Division of Community Property: Divorce Shares Something With Horseshoes

Written by: Stefano Ceroni

 

When it comes to the division of community property (property that is accumulated during your marriage), a lot will hinge on whether you live in (1) an Equitable Distribution State or (2) a Community Property State.

 

In the United States today, only nine (9) states, including the State of Arizona, are considered to be Community Property States.  This is significant to understand because although you may have accumulated property during your marriage in a non-community property state, an Arizona State court will apply its own law principles to the division of your community property. A.R.S § 25-318.

 

So, now that we all know what kind of State Arizona is: what does it actually mean to be a Community Property State?

 

Well, when I ask if my clients know the answer to this question, I find the most common response to be something along the lines that “community property means we divide everything equally; 50/50, right?”

Close, but not quite!

 

The truth is, although the theory of community property has greatly simplified the procedure for dividing up marital property, the 50/50 summation given by many of my clients is by no means a complete explanation of the law.  In fact, in the State of Arizona, the community property law principles are not too unlike those used in many Equitable Distribution States. The reason being, Arizona law does not specifically say that all “community property” (defined in A.R.S .§ 25-211) be divided equally. Instead, Arizona’s law specifically states a court must divide community property equitably, though not necessarily in kind, and without regard to marital misconduct. Over time, this difference in language has proved to be quite significant.

 

Because the Arizona legislature freely chose to use the word equitable as opposed to equal, the Arizona courts have interpreted the statute as allowing them discretion to consider principles of fairness when determining how to divide community property. As a result, there is not a specific mandate in Arizona that community property be divided exactly 50/50.

 

Now, in practice, it is the general tendency of Arizona courts to divide and allocate community property assets and debts as close to equally as possible.

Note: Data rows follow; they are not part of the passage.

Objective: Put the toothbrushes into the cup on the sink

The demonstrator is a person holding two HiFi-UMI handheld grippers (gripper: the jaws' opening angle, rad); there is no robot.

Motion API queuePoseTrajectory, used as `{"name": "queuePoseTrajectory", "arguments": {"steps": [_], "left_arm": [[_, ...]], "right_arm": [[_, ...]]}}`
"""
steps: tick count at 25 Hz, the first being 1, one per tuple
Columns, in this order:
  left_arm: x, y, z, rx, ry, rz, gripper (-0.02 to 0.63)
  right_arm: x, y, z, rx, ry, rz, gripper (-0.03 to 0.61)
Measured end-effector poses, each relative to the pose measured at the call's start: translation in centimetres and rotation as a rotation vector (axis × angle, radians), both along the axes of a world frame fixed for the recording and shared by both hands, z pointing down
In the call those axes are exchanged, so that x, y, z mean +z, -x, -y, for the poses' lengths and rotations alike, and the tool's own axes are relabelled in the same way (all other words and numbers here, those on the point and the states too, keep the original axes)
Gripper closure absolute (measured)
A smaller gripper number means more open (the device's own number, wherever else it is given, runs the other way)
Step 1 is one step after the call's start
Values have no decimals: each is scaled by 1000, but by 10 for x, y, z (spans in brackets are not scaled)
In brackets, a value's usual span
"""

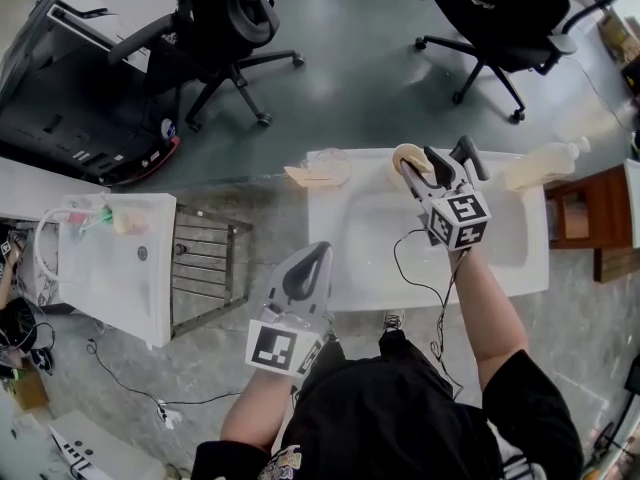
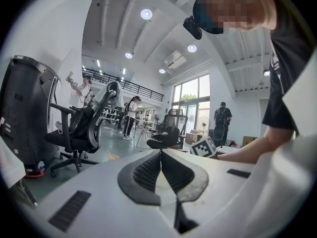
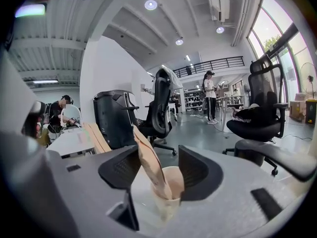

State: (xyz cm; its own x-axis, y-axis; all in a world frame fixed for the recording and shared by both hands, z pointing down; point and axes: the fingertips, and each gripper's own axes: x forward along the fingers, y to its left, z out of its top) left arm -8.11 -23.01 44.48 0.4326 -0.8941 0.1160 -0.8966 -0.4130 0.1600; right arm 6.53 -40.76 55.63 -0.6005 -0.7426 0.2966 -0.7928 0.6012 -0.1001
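A white sink (image 1: 340, 268) lies in front of me. At its back rim stands a beige cup (image 1: 405, 158), also seen close up in the right gripper view as the cup (image 3: 172, 190). A paper-wrapped toothbrush (image 3: 147, 160) stands in it, leaning left. My right gripper (image 1: 450, 158) (image 3: 159, 168) is open, its jaws either side of the wrapped toothbrush without pressing it. Another beige wrapped pack (image 1: 320, 175) lies on the sink's back left corner. My left gripper (image 1: 305, 273) (image 2: 161, 170) is shut and empty, over the sink's front left edge.
A pale soap bottle (image 1: 545, 165) lies at the sink's back right corner. A wooden cabinet (image 1: 590, 218) stands to the right, a metal rack (image 1: 205, 258) and a second white basin (image 1: 110, 268) to the left. Office chairs (image 1: 225, 38) stand behind.
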Motion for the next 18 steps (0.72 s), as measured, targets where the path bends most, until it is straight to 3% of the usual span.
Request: {"name": "queuePoseTrajectory", "arguments": {"steps": [18], "left_arm": [[-29,3,-40,36,-56,-14,607]], "right_arm": [[-76,7,-55,-14,-151,49,310]]}}
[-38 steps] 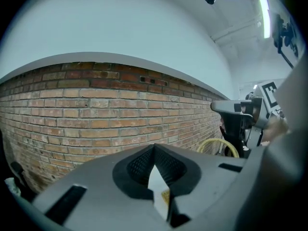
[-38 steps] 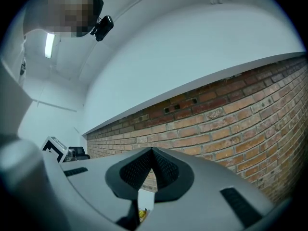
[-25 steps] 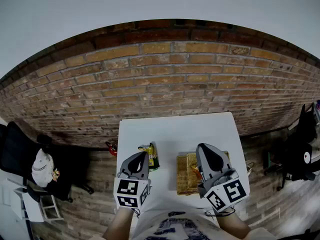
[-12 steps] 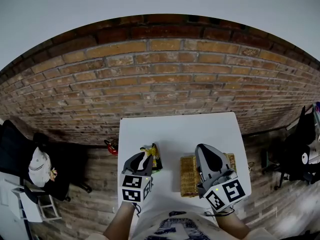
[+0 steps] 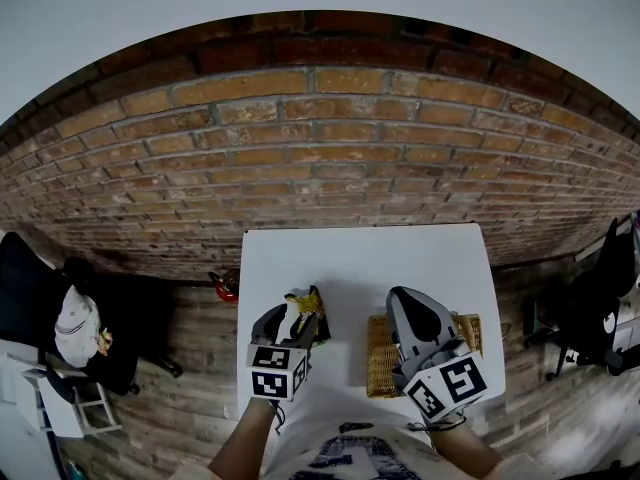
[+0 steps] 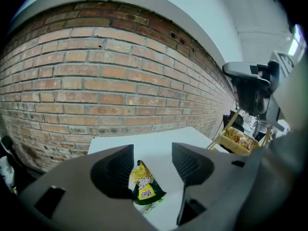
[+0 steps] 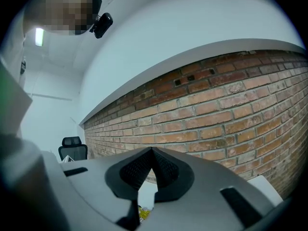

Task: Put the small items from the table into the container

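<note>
A green and yellow snack packet lies near the left edge of the white table. My left gripper is low over it. Its jaws are opening, and the packet lies between them without touching the pads. A shallow wicker basket with some items in it sits to the right. My right gripper hovers over the basket, shut, with its tips meeting on nothing.
A brick wall stands behind the table. A small red object sits off the table's left edge, on the floor. A black chair with a white bundle stands at the far left, and more dark furniture at the right.
My left gripper has sunk toward the snack packet, and its jaws have gone from shut to wide apart around it. The right gripper has shifted a little over the basket.
</note>
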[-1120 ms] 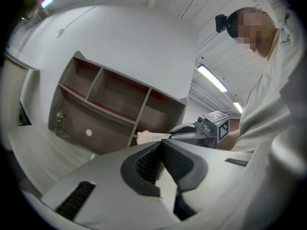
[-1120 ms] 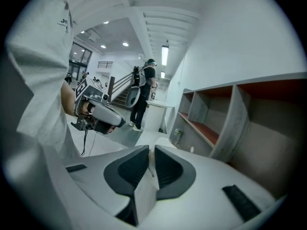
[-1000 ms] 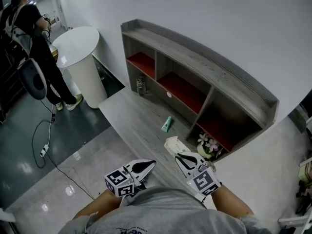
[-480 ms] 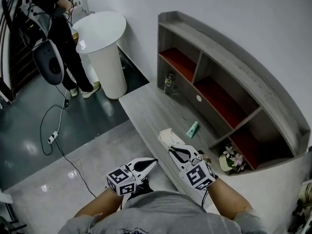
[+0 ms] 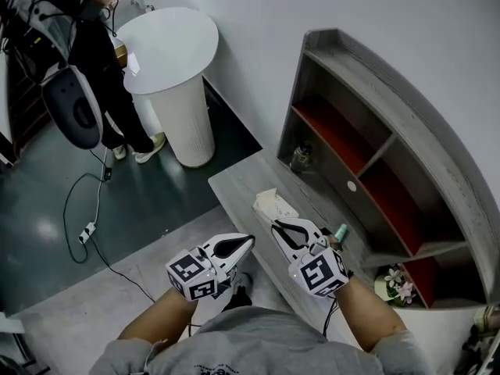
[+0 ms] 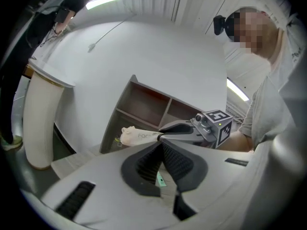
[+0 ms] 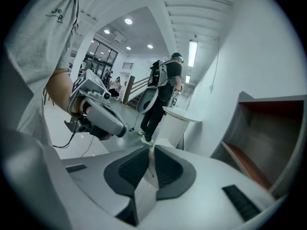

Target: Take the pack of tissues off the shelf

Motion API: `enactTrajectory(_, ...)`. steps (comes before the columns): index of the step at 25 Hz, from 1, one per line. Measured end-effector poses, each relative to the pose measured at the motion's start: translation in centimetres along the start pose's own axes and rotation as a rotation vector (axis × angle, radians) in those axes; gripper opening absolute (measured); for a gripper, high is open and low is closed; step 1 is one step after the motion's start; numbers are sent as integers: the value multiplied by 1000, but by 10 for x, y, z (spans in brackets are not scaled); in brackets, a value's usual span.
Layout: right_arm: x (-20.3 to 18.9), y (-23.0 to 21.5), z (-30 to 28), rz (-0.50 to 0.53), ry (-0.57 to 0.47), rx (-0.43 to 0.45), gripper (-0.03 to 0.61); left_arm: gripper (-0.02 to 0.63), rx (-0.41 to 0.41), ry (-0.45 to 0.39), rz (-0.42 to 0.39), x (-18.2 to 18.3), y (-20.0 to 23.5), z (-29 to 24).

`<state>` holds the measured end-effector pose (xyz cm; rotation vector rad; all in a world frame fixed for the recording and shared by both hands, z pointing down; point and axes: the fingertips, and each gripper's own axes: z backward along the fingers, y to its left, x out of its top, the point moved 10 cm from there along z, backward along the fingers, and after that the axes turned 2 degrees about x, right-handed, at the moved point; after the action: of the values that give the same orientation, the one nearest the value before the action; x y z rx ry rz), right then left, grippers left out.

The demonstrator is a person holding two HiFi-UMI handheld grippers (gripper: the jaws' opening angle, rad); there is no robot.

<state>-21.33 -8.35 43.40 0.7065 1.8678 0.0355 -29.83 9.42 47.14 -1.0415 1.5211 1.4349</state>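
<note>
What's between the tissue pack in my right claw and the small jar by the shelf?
Only bare grey countertop lies between the tissue pack and the jar, as the head view shows.

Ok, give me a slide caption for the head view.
Right claw pinching the pack of tissues in front of the shelf; left claw empty.

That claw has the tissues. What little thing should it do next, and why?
Probably lower the right gripper a little and set the pack of tissues on the bare grey bench. Its jaws are clamped on the pack, which is out of the shelf and held above the bench, so putting it down seems all that is left.
</note>
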Motion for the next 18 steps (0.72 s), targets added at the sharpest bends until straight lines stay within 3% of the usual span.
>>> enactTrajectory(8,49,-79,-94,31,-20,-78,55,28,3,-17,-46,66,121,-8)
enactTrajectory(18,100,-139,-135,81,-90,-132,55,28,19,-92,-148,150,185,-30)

In fact, when a clean division of property and debts is not possible, the Court will almost always order the party receiving the beneficial share to pay the other party equalization in order to make up for the unequal distribution.

 

For example, let’s say that a divorcing couple has no substantial assets (i.e. home, cars, bank accounts, retirements, etc.) but they have two (2) credit cards with substantial debt.  Let’s also say that both credit cards are made up 100% of community debt. Now, if each card is in each individual’s separate name, it would make most sense for each party to simply take the debt in their own name and retain ownership of that card.  This way, there is no issue regarding the future liability of another party’s failure to pay their debt.

 

If, however, one card had a $5,000 balance and the other card had a $15,000 balance, the party whose name is on the card with the $15,000 balance would obviously be in a worse position come divorce time. As a result, the Court would almost certainly order that the party receiving the $5,000 debt pay the party receiving the $15,000 debt $5,000 in equalization; thereby reallocating the debt to $10,000 each.

 

That being said, it is important to know that because Arizona law uses the term equitable, a penny for penny or dollar for dollar equalization does not have to occur for the distribution to be authorized by the court. In this case, like in horseshoes, being close is usually good enough.

 

Now, it is also important to know that Arizona’s use of the word equitable has, in certain limited circumstances, been used to authorize distributions of community property that were not only unequal, but completely disproportionate. How might you ask?  Well, consider the following example:

 

Let’s say a wealthy woman marries a homeless man and subsequently uses $500,000 of her savings to buy the couple a home just five (5) days after the date of marriage. Now, ten (10) days later, with the home completely paid for, the homeless man petitions for divorce in Arizona, the state where he and his wealthy wife have long resided.

 

In this case, because the home was purchased during the marriage, it is presumed to be community property.  Meaning, it is generally irrelevant that the woman used her sole and separate earnings to pay for the home.  This is because once the couple married, they no longer retained their individual identities, at least with respect to their future acquisitions.  Instead, they became a single entity, indistinguishable in the eyes of the law.

 

That being said, if Arizona law required an equal distribution of community property, it would naturally follow that the wealthy woman and the former homeless man would each be awarded $250,000 in equity in the marital home.  Surely, however, an argument could be made that this would not be an equitable or fair result.

 

Accordingly, Arizona courts, in dealing with issues similar to the example above, have interpreted their property division statutes in a way to create a narrow and limited exception to the general principal that division of community property be substantially equal.  This exception, however, would not have been possible without the legislature’s decision to use the word equitable as opposed to equal.

 

Therefore, depending on the facts of your case, being close to equal may or may not apply.